:: Required work ::
Write the records out again, precisely as they stand.
The input: Begin
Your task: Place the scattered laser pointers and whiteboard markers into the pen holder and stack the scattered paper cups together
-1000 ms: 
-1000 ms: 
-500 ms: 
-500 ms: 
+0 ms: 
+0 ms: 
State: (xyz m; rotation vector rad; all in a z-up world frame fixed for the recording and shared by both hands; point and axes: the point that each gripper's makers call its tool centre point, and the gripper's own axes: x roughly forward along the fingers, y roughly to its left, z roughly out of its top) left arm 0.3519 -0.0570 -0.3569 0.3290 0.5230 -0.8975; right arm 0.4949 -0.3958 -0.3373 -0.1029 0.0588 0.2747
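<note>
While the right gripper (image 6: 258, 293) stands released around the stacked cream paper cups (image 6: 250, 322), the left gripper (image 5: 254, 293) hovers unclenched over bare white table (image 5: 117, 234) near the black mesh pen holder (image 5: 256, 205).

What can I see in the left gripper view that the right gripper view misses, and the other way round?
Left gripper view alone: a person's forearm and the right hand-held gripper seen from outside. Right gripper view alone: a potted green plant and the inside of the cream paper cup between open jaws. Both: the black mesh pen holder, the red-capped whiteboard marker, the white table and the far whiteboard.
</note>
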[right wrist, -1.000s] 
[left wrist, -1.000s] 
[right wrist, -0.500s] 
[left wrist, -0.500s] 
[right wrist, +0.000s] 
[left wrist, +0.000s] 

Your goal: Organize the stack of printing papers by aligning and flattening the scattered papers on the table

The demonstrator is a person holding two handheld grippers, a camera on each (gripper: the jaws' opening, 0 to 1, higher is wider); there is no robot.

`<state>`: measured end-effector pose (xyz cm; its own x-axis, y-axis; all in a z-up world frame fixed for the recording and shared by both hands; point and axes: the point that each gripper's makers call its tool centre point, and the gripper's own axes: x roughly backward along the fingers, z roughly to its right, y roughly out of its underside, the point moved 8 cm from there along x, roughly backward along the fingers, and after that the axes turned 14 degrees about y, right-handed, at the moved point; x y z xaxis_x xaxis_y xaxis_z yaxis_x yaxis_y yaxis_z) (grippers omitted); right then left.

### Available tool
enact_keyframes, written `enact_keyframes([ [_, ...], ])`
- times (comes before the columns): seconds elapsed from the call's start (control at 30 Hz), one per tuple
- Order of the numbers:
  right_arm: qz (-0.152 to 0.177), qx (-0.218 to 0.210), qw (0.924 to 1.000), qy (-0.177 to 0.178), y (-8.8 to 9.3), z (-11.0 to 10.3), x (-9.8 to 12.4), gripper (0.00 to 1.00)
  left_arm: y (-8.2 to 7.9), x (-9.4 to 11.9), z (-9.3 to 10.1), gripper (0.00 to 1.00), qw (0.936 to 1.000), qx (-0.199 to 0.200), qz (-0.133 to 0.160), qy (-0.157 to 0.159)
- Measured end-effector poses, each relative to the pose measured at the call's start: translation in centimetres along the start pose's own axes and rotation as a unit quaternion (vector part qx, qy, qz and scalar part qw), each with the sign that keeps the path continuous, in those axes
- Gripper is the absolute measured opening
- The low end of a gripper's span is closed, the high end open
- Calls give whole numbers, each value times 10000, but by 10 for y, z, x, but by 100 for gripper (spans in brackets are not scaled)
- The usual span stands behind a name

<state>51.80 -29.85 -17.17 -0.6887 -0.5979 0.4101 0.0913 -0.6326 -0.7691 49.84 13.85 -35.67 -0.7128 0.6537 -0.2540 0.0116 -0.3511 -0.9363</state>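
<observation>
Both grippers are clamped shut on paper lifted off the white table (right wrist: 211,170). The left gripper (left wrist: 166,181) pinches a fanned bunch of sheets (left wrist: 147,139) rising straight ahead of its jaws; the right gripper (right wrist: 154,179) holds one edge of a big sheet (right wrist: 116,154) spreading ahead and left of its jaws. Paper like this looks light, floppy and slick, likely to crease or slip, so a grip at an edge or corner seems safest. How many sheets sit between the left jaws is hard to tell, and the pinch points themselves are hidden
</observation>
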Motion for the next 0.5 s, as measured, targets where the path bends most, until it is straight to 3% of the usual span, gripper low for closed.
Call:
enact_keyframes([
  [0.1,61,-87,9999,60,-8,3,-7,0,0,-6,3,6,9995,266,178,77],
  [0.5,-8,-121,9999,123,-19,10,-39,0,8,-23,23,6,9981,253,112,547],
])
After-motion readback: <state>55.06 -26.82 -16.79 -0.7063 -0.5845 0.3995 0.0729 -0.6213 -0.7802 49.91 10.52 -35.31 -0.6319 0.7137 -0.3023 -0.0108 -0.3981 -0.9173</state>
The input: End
:: Solution ::
Your task: Place the scattered laser pointers and whiteboard markers into the pen holder and stack the scattered paper cups together
-1000 ms: 
-1000 ms: 
-500 ms: 
-500 ms: 
+0 ms: 
+0 ms: 
State: (xyz m; rotation vector rad; all in a z-up world frame fixed for the recording and shared by both hands; point and axes: the point that each gripper's makers call its tool centre point, and the gripper's own axes: x roughly forward along the fingers, y roughly to its left, z roughly out of its top) left arm 0.3519 -0.0570 -0.3569 0.3290 0.5230 -0.8975; right arm 0.4949 -0.3958 -0.3373 -0.1029 0.0588 0.2747
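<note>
While the right gripper (image 6: 258, 293) stands released around the stacked cream paper cups (image 6: 250, 322), the left gripper (image 5: 254, 293) hovers unclenched over bare white table (image 5: 117, 234) near the black mesh pen holder (image 5: 256, 205).

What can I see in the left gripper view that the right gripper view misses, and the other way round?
Left gripper view alone: a person's forearm and the right hand-held gripper seen from outside. Right gripper view alone: a potted green plant and the inside of the cream paper cup between open jaws. Both: the black mesh pen holder, the red-capped whiteboard marker, the white table and the far whiteboard.
</note>
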[right wrist, -1.000s] 
[left wrist, -1.000s] 
[right wrist, -0.500s] 
[left wrist, -0.500s] 
[right wrist, +0.000s] 
[left wrist, +0.000s] 

Your goal: Organize the stack of printing papers by aligning and flattening the scattered papers on the table

The demonstrator is a person holding two handheld grippers, a camera on each (gripper: the jaws' opening, 0 to 1, higher is wider); there is no robot.

`<state>`: measured end-effector pose (xyz cm; its own x-axis, y-axis; all in a z-up world frame fixed for the recording and shared by both hands; point and axes: the point that each gripper's makers call its tool centre point, and the gripper's own axes: x roughly backward along the fingers, z roughly to its right, y roughly out of its underside, the point moved 8 cm from there along x, roughly backward along the fingers, and after that the axes turned 14 degrees about y, right-handed, at the moved point; x y z xaxis_x xaxis_y xaxis_z yaxis_x yaxis_y yaxis_z) (grippers omitted); right then left.

### Available tool
enact_keyframes, written `enact_keyframes([ [_, ...], ])`
- times (comes before the columns): seconds elapsed from the call's start (control at 30 Hz), one per tuple
- Order of the numbers:
  right_arm: qz (-0.152 to 0.177), qx (-0.218 to 0.210), qw (0.924 to 1.000), qy (-0.177 to 0.178), y (-8.8 to 9.3), z (-11.0 to 10.3), x (-9.8 to 12.4), gripper (0.00 to 1.00)
  left_arm: y (-8.2 to 7.9), x (-9.4 to 11.9), z (-9.3 to 10.1), gripper (0.00 to 1.00), qw (0.936 to 1.000), qx (-0.199 to 0.200), qz (-0.133 to 0.160), qy (-0.157 to 0.159)
- Measured end-effector poses, each relative to the pose measured at the call's start: translation in centimetres along the start pose's own axes and rotation as a unit quaternion (vector part qx, qy, qz and scalar part qw), each with the sign that keeps the path continuous, in those axes
- Gripper is the absolute measured opening
- The low end of a gripper's span is closed, the high end open
- Calls give whole numbers, each value times 10000, but by 10 for y, z, x, but by 100 for gripper (spans in brackets are not scaled)
- The usual span stands behind a name

<state>51.80 -29.85 -17.17 -0.6887 -0.5979 0.4101 0.0913 -0.6326 -0.7691 49.84 13.85 -35.67 -0.7128 0.6537 -0.2540 0.0116 -0.3511 -0.9363</state>
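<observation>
Both grippers are clamped shut on paper lifted off the white table (right wrist: 211,170). The left gripper (left wrist: 166,181) pinches a fanned bunch of sheets (left wrist: 147,139) rising straight ahead of its jaws; the right gripper (right wrist: 154,179) holds one edge of a big sheet (right wrist: 116,154) spreading ahead and left of its jaws. Paper like this looks light, floppy and slick, likely to crease or slip, so a grip at an edge or corner seems safest. How many sheets sit between the left jaws is hard to tell, and the pinch points themselves are hidden
</observation>
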Motion for the next 0.5 s, as measured, targets where the path bends most, until it is straight to 3% of the usual span, gripper low for closed.
Call:
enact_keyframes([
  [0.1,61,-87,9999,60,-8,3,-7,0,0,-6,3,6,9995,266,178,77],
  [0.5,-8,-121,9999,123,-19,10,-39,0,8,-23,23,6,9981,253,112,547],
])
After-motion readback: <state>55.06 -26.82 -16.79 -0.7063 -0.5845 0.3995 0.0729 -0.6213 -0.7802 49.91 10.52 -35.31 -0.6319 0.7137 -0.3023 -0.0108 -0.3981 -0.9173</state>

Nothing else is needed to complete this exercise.